Fig.1. Evolution of direct and indirect references to the Teseo database in academic-scientific publications retrieved from Google Scholar [Source: author's own] [Consulted on 2015-11-04]

Figure 1. Evolution of direct and indirect references to the Teseo database in academic-scientific publications retrieved from Google Scholar [Consulted on 2015-11-04]

Given the importance of this resource for the development of future research aimed at determining the scientific output of doctoral theses in a specific specialty or field of knowledge, a method has been developed for retrieving doctoral thesis records from the Teseo database. The method employs web scraping techniques combined with the Mbot crawling engine Mbot.

Fig.2. Sample of doctoral thesis records collected in the Teseo database

Figure 2. Sample of doctoral thesis records collected in the Teseo database

Each permalink in the database has been meticulously analyzed using XPath and REGEXP pattern techniques to extract the main data from each registered doctoral thesis. Data such as the full title, author, originating university, defense date, thesis supervisors, committee members, descriptors, and abstract are automatically collected and prepared for export in SQL, CSV (Comma Separated Values), and CSV formats compatible with MS Excel, available from the SourceForge repository.

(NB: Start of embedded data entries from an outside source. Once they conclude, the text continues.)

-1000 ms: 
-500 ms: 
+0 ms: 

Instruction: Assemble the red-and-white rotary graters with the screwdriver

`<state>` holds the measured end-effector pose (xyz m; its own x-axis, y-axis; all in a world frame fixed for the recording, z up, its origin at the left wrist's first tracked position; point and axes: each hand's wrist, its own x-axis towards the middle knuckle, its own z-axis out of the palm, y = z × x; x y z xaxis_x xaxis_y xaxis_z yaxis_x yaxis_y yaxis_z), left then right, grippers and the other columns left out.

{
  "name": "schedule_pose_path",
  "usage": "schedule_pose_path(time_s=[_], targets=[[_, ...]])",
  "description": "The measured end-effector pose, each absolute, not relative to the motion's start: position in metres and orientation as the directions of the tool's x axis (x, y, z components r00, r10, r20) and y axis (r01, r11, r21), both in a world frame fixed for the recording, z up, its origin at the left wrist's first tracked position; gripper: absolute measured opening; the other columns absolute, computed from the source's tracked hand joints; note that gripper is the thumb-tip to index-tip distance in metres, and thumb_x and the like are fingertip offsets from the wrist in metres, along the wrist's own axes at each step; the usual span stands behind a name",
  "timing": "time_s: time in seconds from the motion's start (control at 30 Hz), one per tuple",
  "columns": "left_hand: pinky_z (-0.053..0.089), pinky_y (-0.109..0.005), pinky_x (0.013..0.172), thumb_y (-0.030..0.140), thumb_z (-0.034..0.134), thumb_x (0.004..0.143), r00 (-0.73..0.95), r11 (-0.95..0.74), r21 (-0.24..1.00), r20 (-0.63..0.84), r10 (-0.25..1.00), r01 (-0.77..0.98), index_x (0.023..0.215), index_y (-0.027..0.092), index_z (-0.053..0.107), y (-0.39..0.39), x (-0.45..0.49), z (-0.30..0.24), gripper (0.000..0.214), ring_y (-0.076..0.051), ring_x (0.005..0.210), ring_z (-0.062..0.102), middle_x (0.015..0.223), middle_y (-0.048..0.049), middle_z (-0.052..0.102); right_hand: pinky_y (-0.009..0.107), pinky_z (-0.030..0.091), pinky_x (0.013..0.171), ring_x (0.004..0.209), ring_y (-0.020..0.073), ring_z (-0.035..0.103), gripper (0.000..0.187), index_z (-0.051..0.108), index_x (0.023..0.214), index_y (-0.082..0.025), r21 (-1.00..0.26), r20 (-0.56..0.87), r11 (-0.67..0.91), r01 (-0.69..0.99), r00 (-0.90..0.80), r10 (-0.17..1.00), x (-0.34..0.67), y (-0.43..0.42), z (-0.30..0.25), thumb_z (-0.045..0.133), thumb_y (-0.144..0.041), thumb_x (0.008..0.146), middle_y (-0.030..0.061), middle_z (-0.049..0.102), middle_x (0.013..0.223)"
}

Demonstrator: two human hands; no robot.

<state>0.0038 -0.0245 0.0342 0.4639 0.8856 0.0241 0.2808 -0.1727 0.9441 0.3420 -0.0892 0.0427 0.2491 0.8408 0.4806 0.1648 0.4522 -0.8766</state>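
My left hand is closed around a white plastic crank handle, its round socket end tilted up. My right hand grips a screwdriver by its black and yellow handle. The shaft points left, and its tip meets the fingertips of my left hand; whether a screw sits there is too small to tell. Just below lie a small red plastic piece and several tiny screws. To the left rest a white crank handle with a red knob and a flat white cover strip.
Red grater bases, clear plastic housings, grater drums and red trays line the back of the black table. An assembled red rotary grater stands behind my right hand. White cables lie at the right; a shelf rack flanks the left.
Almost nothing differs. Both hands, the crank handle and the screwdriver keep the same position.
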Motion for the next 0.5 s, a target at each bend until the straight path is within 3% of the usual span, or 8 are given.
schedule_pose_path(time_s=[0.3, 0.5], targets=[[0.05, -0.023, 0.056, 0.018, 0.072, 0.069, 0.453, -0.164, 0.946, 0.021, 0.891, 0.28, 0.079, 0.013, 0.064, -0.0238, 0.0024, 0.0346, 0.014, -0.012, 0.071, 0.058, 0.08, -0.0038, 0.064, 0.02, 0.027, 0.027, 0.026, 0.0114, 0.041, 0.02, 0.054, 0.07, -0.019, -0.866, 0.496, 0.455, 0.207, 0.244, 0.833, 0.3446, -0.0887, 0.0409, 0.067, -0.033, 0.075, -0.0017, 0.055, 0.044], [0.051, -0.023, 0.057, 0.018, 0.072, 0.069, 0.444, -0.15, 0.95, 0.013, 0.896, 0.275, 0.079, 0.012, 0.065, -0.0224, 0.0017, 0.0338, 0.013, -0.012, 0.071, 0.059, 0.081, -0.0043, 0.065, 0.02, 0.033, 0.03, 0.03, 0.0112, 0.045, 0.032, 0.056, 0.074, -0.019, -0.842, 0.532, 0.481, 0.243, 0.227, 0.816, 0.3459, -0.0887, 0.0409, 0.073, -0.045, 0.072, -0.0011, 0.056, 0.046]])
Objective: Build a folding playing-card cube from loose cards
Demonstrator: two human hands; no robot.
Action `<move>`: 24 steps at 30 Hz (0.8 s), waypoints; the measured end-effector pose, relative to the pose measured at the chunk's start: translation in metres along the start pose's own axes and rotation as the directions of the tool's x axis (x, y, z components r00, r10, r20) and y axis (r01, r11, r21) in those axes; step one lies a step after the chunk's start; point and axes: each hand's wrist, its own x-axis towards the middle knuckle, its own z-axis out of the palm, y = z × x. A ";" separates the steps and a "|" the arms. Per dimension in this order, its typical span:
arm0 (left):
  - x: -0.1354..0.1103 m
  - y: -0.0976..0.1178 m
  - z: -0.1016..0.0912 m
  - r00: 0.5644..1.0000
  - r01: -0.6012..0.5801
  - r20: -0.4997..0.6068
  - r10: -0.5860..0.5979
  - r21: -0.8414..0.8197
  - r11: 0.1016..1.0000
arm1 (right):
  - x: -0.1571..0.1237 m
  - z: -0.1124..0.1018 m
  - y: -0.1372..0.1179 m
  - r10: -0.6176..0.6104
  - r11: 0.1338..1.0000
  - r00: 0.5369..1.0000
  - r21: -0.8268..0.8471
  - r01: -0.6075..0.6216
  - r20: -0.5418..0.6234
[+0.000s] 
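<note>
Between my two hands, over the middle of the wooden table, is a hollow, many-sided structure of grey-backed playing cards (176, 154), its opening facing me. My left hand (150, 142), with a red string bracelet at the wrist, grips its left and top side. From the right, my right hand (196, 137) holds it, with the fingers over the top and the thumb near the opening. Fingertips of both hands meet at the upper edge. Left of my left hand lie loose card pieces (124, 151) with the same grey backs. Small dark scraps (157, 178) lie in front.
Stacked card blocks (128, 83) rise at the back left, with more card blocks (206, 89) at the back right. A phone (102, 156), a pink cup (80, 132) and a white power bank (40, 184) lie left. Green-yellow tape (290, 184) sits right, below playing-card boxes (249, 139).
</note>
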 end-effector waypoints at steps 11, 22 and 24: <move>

Downloads of Teseo v1.1 [2015-11-14]

  1. Download Teseo v1.1 CSV (Complete Data)
  2. Download Teseo v1.1 CSV for MS Excel (Complete Data)
  3. Download Teseo v1.1 SQL (Structure and Data – Complete)
  4. Download Teseo v1.1 SQL (Structure Only)
  5. Download Teseo v1.1 SQL (Data Only – Complete)
  6. Download Teseo v1.1 SQL (Data Only) Part 01
  7. Download Teseo v1.1 SQL (Data Only) Part 02
  8. Download Teseo v1.1 SQL (Data Only) Part 03
  9. Download Teseo v1.1 SQL (Data Only) Part 04
  10. Download Teseo v1.1 SQL (Data Only) Part 05
  11. Download Teseo v1.1 SQL (Data Only) Part 06
  12. Download Teseo v1.1 SQL (Data Only) Part 07
  13. Download Teseo v1.1 SQL (Data Only) Part 08
  14. Download Teseo v1.1 SQL (Data Only) Part 09
  15. Download Teseo v1.1 SQL (Data Only) Part 10
  16. Download Teseo v1.1 SQL (Data Only) Part 11
  17. Download Teseo v1.1 SQL (Data Only) Part 12
  18. Download Teseo v1.1 SQL (Data Only) Part 13
  19. Download Teseo v1.1 SQL (Data Only) Part 14
  20. Download Teseo v1.1 SQL (Data Only) Part 15
  21. Download Teseo v1.1 SQL (Data Only) Part 16
  22. Download Teseo v1.1 SQL (Data Only) Part 17
  23. Download Teseo v1.1 SQL (Data Only) Part 18
  24. Download Teseo v1.1 SQL (Data Only) Part 19
  25. Download Teseo v1.1 SQL (Data Only) Part 20

Import Teseo into AMP (Apache, MySQL, PHP)

The Teseo database can be imported into any distribution based on Apache, MySQL, and PHP, such as XAMPP, WAMP, EasyPHP, AMPdoc, provided they include a phpMyAdmin database management tool to facilitate data migration tasks. Additionally, a special PHP configuration via the «php.ini» file is required to enable unlimited script execution, increase the memory limit, and raise the maximum file size for imports. The recommended configuration and steps for importation through the phpMyAdmin database manager are shown below.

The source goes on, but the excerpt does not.